The fact is that while problems remain, the world is in fact getting better. We just rarely hear it.

We are incessantly told about disasters, whether it is the latest heatwave, flood, wildfire or storm. Yet, the data overwhelmingly shows that over the past century, people have become much, much safer from all these weather events. Indeed, in the 1920s, around half a million people were killed by weather disasters annually, whereas in the last decade the death-toll averaged around 18,000. This year, just like 2020 and 2021, is tracking below that. Why? Because when people get richer, they get more resilient.

Weather-fixated television news would make us all think that disasters are all getting worse. They’re not. Around 1900, around 4.5 percent of the land area of the world would burn every year. Over the last century, this declined to about 3.2 percent. In the last two decades, satellites show even further decline —in 2021 just 2.5 percent burned.

And despite what you may have heard about record-breaking costs from weather disasters (mainly because wealthier populations build more expensive houses along coastlines), damage costs are declining, not increasing, as a percent of gross domestic product.

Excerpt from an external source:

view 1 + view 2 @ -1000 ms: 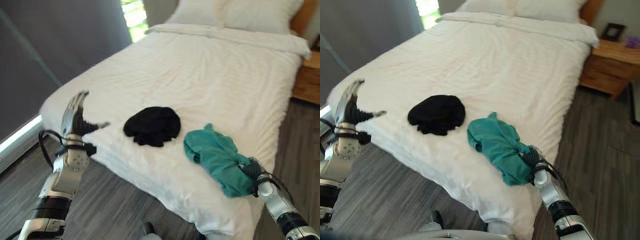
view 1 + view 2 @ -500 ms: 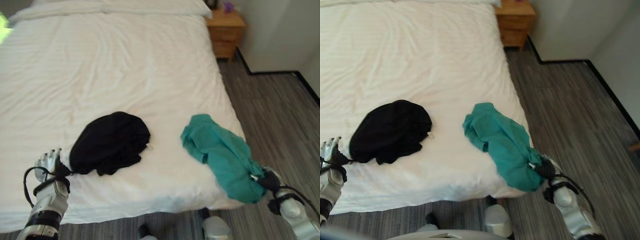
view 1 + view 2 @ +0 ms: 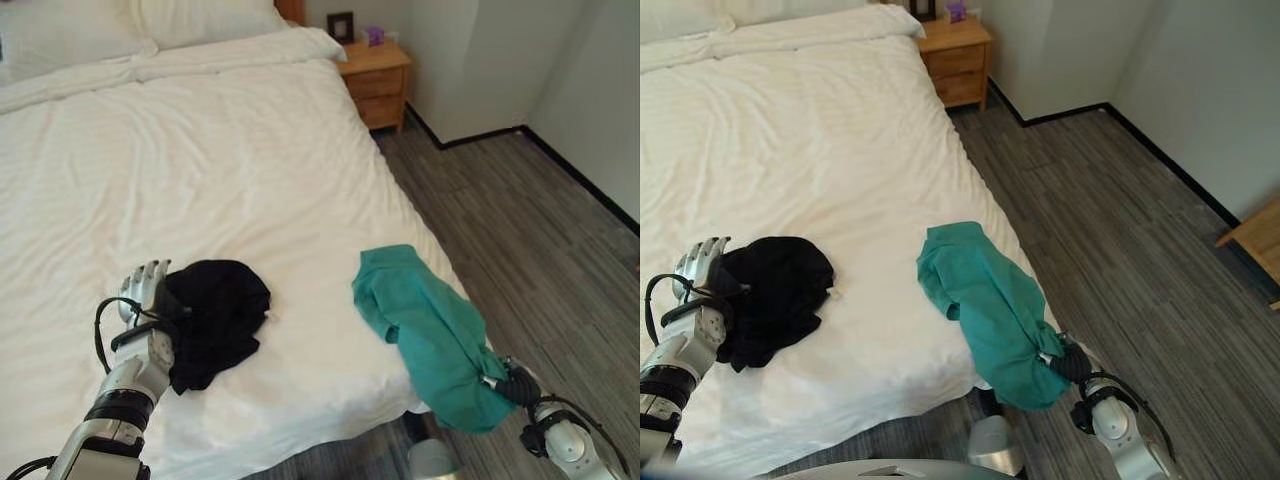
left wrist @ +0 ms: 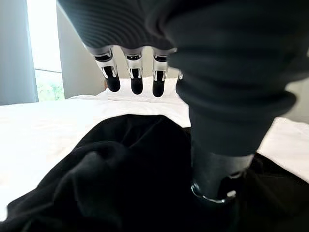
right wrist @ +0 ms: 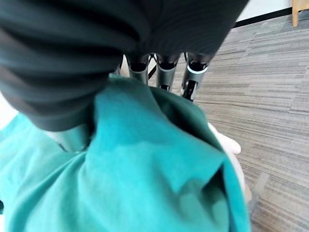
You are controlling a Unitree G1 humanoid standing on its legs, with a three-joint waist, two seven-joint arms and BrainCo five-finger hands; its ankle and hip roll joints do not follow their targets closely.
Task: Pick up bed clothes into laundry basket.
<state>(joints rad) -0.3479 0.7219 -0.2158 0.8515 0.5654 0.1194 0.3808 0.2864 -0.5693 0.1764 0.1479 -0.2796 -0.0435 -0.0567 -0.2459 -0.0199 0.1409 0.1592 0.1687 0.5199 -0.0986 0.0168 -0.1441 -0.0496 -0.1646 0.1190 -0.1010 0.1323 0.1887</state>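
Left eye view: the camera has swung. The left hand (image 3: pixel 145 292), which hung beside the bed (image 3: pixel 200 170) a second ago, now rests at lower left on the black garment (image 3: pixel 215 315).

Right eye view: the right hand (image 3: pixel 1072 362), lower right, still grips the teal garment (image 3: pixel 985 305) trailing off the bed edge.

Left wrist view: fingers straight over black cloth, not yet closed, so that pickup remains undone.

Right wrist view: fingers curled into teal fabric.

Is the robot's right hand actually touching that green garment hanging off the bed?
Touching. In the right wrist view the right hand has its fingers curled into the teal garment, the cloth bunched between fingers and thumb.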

But it’s not only weather disasters that are getting less damaging despite dire predictions. A decade ago, environmentalists loudly declared that Australia’s magnificent Great Barrier Reef was nearly dead, killed by bleaching caused by climate change. The Guardian even published an obituary. This year, scientists revealed that two-thirds of the Great Barrier Reef shows the highest coral cover seen since records began in 1985. The good-news report got a fraction of the attention.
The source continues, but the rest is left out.